Work required - Draw out every line with the word "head" from the listing below.

Available data -

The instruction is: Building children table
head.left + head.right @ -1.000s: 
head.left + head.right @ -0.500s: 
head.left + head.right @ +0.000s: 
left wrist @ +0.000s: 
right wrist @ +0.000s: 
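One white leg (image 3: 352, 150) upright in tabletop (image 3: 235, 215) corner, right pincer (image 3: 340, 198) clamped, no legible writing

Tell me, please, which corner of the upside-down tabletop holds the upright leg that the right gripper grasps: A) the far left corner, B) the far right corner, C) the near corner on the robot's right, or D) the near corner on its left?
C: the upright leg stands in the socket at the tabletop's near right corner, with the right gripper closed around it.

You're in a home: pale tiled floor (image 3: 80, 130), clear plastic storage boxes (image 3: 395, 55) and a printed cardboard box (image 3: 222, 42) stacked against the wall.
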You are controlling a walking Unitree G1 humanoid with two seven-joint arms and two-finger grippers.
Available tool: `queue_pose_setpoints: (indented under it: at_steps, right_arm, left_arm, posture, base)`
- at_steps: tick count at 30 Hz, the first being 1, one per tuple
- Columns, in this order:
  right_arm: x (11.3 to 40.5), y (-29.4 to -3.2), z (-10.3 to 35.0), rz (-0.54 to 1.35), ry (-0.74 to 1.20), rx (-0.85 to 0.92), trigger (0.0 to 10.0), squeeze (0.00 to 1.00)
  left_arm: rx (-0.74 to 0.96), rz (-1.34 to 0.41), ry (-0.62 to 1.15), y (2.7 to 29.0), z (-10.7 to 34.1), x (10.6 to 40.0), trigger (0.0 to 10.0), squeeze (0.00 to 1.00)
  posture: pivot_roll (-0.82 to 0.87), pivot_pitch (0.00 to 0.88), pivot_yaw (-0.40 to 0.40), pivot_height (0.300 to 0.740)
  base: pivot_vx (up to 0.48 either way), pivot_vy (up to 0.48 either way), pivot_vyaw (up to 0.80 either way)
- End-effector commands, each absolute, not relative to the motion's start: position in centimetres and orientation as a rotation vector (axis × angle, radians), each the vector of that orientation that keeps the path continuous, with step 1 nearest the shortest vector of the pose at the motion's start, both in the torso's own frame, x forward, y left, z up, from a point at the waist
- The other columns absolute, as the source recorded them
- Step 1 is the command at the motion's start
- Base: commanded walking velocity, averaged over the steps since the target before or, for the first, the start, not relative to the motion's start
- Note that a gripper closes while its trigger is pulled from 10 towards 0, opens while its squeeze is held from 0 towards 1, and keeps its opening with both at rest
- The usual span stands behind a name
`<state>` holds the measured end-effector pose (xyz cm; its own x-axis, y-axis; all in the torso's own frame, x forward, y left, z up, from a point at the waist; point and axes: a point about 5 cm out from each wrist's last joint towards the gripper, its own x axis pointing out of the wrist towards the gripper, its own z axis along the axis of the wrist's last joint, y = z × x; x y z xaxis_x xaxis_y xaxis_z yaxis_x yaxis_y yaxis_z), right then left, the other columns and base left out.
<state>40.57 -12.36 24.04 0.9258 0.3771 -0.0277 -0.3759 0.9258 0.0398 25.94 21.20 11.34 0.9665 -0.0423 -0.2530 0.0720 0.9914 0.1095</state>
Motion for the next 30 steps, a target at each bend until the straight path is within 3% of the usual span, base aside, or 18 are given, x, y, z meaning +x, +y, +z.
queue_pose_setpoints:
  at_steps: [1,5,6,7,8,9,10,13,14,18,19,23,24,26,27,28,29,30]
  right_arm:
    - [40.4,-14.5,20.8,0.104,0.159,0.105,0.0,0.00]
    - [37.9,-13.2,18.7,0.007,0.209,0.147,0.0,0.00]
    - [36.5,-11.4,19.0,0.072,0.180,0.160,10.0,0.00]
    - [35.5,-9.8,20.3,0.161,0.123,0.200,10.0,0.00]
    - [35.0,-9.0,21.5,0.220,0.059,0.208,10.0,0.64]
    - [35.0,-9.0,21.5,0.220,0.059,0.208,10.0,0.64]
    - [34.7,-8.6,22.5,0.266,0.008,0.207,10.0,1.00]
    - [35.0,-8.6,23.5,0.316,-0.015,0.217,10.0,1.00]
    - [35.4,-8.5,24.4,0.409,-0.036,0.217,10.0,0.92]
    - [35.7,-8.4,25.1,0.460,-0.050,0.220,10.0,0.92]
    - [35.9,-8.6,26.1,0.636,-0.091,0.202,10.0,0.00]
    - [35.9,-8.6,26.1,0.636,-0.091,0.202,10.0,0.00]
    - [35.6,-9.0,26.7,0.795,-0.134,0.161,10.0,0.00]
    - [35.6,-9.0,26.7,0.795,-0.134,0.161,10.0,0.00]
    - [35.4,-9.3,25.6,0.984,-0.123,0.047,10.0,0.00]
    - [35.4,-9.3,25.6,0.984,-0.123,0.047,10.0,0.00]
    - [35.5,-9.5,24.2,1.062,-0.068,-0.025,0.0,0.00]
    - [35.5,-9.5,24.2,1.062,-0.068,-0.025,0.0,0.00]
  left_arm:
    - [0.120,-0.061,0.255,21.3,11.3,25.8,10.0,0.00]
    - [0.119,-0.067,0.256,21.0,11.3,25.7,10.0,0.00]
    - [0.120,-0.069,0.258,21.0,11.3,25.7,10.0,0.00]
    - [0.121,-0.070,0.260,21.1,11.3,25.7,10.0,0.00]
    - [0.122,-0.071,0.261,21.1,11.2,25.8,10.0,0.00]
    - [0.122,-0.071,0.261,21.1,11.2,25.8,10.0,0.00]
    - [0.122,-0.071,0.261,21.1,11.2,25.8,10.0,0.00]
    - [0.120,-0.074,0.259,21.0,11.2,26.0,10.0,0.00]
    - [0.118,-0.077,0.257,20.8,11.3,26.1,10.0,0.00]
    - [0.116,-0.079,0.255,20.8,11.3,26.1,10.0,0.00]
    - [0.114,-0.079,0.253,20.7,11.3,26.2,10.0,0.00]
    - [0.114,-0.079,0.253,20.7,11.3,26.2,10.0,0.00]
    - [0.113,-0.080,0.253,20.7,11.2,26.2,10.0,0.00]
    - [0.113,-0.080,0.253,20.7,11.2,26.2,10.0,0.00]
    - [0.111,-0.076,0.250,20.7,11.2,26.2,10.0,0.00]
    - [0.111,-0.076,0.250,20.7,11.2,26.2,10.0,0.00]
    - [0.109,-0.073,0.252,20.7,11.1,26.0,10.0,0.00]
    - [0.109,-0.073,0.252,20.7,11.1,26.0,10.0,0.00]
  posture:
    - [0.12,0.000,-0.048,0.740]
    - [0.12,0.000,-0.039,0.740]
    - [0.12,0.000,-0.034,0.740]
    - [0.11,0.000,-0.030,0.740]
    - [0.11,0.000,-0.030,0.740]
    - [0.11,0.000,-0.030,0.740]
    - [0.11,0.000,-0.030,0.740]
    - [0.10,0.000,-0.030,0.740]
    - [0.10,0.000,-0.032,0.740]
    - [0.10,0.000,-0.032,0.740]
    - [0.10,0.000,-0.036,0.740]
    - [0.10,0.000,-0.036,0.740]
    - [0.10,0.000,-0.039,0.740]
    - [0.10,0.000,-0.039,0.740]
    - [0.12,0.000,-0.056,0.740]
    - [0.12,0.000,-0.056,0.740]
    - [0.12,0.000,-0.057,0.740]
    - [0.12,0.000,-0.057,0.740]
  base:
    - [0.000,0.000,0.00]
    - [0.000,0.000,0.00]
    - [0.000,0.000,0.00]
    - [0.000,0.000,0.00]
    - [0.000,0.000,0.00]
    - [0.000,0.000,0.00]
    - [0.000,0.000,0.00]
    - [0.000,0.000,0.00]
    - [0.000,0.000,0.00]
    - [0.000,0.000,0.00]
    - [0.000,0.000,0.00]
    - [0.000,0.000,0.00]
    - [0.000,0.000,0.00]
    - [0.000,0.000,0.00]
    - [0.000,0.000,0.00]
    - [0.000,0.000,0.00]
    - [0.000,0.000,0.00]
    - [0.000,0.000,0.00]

Result of this exercise -
head.left + head.right @ -1.000s: 
head.left + head.right @ -0.500s: 
head.left + head.right @ +0.000s: 

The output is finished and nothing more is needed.